# AIM OF THE EXERCISE
What is needed is an exact transcription of every record below.

# LISTED RECORDS
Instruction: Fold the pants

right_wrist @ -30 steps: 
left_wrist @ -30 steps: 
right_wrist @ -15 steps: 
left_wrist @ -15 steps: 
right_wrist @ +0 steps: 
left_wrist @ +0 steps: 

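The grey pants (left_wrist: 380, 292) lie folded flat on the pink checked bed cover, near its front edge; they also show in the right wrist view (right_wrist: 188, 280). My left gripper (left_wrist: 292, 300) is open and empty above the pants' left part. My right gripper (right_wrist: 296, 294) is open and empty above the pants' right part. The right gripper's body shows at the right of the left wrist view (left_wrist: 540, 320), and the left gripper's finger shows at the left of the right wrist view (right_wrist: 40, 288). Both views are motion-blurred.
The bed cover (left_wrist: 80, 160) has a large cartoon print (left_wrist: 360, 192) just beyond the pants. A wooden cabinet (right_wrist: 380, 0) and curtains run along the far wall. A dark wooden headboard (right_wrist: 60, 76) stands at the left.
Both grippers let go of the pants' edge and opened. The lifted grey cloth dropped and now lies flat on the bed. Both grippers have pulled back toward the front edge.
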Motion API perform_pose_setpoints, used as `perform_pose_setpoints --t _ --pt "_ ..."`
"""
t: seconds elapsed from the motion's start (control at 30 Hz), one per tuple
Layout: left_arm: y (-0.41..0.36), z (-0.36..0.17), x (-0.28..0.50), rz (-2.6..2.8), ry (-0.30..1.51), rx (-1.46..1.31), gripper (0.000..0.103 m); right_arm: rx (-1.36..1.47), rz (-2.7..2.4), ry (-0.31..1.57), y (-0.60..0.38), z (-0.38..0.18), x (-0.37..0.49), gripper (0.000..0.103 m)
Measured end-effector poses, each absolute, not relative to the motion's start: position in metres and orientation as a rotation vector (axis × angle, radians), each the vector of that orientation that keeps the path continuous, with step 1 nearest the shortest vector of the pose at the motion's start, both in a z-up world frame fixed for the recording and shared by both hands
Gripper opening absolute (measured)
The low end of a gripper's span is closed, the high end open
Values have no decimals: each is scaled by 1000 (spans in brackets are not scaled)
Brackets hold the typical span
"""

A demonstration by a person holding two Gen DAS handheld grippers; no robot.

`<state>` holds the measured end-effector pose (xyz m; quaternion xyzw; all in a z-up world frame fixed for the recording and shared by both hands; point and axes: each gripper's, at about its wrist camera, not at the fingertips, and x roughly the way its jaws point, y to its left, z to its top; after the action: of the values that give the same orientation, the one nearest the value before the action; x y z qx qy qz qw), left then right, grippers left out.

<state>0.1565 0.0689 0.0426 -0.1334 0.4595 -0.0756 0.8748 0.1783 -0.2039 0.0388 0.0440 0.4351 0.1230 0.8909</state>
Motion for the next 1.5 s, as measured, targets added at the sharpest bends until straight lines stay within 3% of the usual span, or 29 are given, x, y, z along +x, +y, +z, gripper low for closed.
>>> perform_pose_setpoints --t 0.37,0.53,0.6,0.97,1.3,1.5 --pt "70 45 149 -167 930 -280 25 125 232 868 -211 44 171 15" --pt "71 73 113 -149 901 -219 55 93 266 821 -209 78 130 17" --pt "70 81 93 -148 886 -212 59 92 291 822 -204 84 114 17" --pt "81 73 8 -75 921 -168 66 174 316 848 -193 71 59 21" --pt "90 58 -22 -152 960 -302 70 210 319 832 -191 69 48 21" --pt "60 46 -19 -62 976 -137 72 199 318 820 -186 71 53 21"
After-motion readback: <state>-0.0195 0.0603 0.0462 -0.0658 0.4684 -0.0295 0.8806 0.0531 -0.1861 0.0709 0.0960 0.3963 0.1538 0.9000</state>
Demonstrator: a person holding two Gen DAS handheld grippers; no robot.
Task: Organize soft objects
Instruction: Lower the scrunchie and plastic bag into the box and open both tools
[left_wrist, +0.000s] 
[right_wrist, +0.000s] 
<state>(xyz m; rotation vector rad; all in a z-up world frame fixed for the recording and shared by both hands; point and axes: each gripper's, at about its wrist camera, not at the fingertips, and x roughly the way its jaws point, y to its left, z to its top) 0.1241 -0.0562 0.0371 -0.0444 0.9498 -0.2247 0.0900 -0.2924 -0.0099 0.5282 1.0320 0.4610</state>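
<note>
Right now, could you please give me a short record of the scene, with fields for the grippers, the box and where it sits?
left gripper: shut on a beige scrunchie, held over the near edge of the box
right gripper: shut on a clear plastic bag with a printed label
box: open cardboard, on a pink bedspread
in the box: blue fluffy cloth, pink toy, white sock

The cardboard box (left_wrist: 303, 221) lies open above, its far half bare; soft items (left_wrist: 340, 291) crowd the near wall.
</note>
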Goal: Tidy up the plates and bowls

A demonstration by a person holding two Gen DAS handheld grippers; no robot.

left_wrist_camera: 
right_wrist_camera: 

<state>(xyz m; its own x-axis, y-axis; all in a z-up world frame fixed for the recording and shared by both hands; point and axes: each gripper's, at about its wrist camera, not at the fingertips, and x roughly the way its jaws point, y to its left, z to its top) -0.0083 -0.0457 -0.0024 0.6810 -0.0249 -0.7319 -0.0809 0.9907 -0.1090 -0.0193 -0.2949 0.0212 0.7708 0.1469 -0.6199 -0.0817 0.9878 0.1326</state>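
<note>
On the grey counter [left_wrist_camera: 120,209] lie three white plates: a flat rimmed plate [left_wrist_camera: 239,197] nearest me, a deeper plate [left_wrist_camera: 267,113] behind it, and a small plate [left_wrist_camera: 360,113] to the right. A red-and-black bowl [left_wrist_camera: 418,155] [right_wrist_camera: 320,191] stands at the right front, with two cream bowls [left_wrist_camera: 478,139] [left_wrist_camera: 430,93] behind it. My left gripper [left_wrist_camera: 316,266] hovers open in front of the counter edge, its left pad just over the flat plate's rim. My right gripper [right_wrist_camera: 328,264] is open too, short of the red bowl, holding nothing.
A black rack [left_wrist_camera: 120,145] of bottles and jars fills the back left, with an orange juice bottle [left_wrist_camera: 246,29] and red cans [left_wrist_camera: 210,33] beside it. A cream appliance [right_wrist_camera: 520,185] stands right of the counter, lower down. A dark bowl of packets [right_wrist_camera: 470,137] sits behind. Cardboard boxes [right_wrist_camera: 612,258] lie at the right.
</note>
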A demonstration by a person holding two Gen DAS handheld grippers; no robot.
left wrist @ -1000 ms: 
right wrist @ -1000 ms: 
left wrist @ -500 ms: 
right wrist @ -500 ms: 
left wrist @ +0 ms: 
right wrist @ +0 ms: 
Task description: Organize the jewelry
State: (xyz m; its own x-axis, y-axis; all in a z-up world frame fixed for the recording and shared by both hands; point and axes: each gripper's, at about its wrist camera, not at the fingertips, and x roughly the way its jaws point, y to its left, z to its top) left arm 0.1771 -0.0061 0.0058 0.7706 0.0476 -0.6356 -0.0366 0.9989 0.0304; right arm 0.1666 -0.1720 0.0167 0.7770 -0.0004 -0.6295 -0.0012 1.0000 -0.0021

# REPLY TO THE TASK
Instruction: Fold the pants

right_wrist @ -30 steps: 
left_wrist @ -30 steps: 
right_wrist @ -15 steps: 
left_wrist @ -15 steps: 
right_wrist @ +0 steps: 
left_wrist @ +0 steps: 

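The grey pants (left_wrist: 380, 292) lie folded flat on the pink checked bed cover, near its front edge; they also show in the right wrist view (right_wrist: 188, 280). My left gripper (left_wrist: 292, 300) is open and empty above the pants' left part. My right gripper (right_wrist: 296, 294) is open and empty above the pants' right part. The right gripper's body shows at the right of the left wrist view (left_wrist: 540, 320), and the left gripper's finger shows at the left of the right wrist view (right_wrist: 40, 288). Both views are motion-blurred.
The bed cover (left_wrist: 80, 160) has a large cartoon print (left_wrist: 360, 192) just beyond the pants. A wooden cabinet (right_wrist: 380, 0) and curtains run along the far wall. A dark wooden headboard (right_wrist: 60, 76) stands at the left.
Both grippers let go of the pants' edge and opened. The lifted grey cloth dropped and now lies flat on the bed. Both grippers have pulled back toward the front edge.
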Motion API perform_pose_setpoints, used as `perform_pose_setpoints --t _ --pt "_ ..."`
"""
t: seconds elapsed from the motion's start (control at 30 Hz), one per tuple
Layout: left_arm: y (-0.41..0.36), z (-0.36..0.17), x (-0.28..0.50), rz (-2.6..2.8), ry (-0.30..1.51), rx (-1.46..1.31), gripper (0.000..0.103 m); right_arm: rx (-1.36..1.47), rz (-2.7..2.4), ry (-0.31..1.57), y (-0.60..0.38), z (-0.38..0.18), x (-0.37..0.49), gripper (0.000..0.103 m)
Measured end-effector poses, each absolute, not relative to the motion's start: position in metres and orientation as a rotation vector (axis × angle, radians), each the vector of that orientation that keeps the path continuous, with step 1 nearest the shortest vector of the pose at the motion's start, both in a z-up world frame fixed for the recording and shared by both hands
Gripper opening absolute (measured)
The low end of a gripper's span is closed, the high end open
Values have no decimals: each is scaled by 1000 (spans in brackets are not scaled)
Brackets hold the typical span
"""

A demonstration by a person holding two Gen DAS handheld grippers; no robot.

`<state>` holds the measured end-effector pose (xyz m; quaternion xyzw; all in a z-up world frame fixed for the recording and shared by both hands; point and axes: each gripper's, at about its wrist camera, not at the fingertips, and x roughly the way its jaws point, y to its left, z to its top; after the action: of the values that give the same orientation, the one nearest the value before the action; x y z qx qy qz qw), left then right, grippers left out.

<state>0.1565 0.0689 0.0426 -0.1334 0.4595 -0.0756 0.8748 0.1783 -0.2039 0.0388 0.0440 0.4351 0.1230 0.8909</state>
Motion for the next 1.5 s, as measured, targets added at the sharpest bends until straight lines stay within 3% of the usual span, or 29 are given, x, y, z along +x, +y, +z, gripper low for closed.
>>> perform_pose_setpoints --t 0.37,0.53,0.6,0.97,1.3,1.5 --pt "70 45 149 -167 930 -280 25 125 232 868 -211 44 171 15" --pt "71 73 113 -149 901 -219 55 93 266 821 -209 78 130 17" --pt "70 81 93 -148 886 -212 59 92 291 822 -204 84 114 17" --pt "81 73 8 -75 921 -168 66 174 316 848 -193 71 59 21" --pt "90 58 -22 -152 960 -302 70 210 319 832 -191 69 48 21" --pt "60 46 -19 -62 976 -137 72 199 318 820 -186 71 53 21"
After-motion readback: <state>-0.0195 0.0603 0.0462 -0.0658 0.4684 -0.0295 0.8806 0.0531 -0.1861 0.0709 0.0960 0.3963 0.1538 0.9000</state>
Demonstrator: a person holding two Gen DAS handheld grippers; no robot.
Task: Organize soft objects
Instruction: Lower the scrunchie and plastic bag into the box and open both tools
[left_wrist, +0.000s] 
[right_wrist, +0.000s] 
<state>(xyz m; rotation vector rad; all in a z-up world frame fixed for the recording and shared by both hands; point and axes: each gripper's, at about its wrist camera, not at the fingertips, and x roughly the way its jaws point, y to its left, z to its top) 0.1241 -0.0562 0.0371 -0.0444 0.9498 -0.2247 0.0900 -0.2924 -0.0099 0.5282 1.0320 0.4610</state>
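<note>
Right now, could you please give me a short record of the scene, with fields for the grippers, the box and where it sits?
left gripper: shut on a beige scrunchie, held over the near edge of the box
right gripper: shut on a clear plastic bag with a printed label
box: open cardboard, on a pink bedspread
in the box: blue fluffy cloth, pink toy, white sock

The cardboard box (left_wrist: 303, 221) lies open above, its far half bare; soft items (left_wrist: 340, 291) crowd the near wall.
</note>
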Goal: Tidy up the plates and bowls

A demonstration by a person holding two Gen DAS handheld grippers; no robot.

left_wrist_camera: 
right_wrist_camera: 

<state>(xyz m; its own x-axis, y-axis; all in a z-up world frame fixed for the recording and shared by both hands; point and axes: each gripper's, at about its wrist camera, not at the fingertips, and x roughly the way its jaws point, y to its left, z to its top) -0.0083 -0.0457 -0.0024 0.6810 -0.0249 -0.7319 -0.0809 0.9907 -0.1090 -0.0193 -0.2949 0.0212 0.7708 0.1469 -0.6199 -0.0817 0.9878 0.1326</state>
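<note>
On the grey counter [left_wrist_camera: 120,209] lie three white plates: a flat rimmed plate [left_wrist_camera: 239,197] nearest me, a deeper plate [left_wrist_camera: 267,113] behind it, and a small plate [left_wrist_camera: 360,113] to the right. A red-and-black bowl [left_wrist_camera: 418,155] [right_wrist_camera: 320,191] stands at the right front, with two cream bowls [left_wrist_camera: 478,139] [left_wrist_camera: 430,93] behind it. My left gripper [left_wrist_camera: 316,266] hovers open in front of the counter edge, its left pad just over the flat plate's rim. My right gripper [right_wrist_camera: 328,264] is open too, short of the red bowl, holding nothing.
A black rack [left_wrist_camera: 120,145] of bottles and jars fills the back left, with an orange juice bottle [left_wrist_camera: 246,29] and red cans [left_wrist_camera: 210,33] beside it. A cream appliance [right_wrist_camera: 520,185] stands right of the counter, lower down. A dark bowl of packets [right_wrist_camera: 470,137] sits behind. Cardboard boxes [right_wrist_camera: 612,258] lie at the right.
</note>
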A demonstration by a person holding two Gen DAS handheld grippers; no robot.
left wrist @ -1000 ms: 
right wrist @ -1000 ms: 
left wrist @ -500 ms: 
right wrist @ -500 ms: 
left wrist @ +0 ms: 
right wrist @ +0 ms: 
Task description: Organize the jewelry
State: (xyz m; its own x-axis, y-axis; all in a z-up world frame fixed for the recording and shared by both hands; point and axes: each gripper's, at about its wrist camera, not at the fingertips, and x roughly the way its jaws point, y to its left, z to its top) left arm 0.1771 -0.0061 0.0058 0.7706 0.0476 -0.6356 -0.0366 0.9989 0.0304; right arm 0.1666 -0.1720 0.0167 0.7770 -0.0004 -0.6295 -0.0012 1.0000 -0.0021

Nothing more is required for this exercise.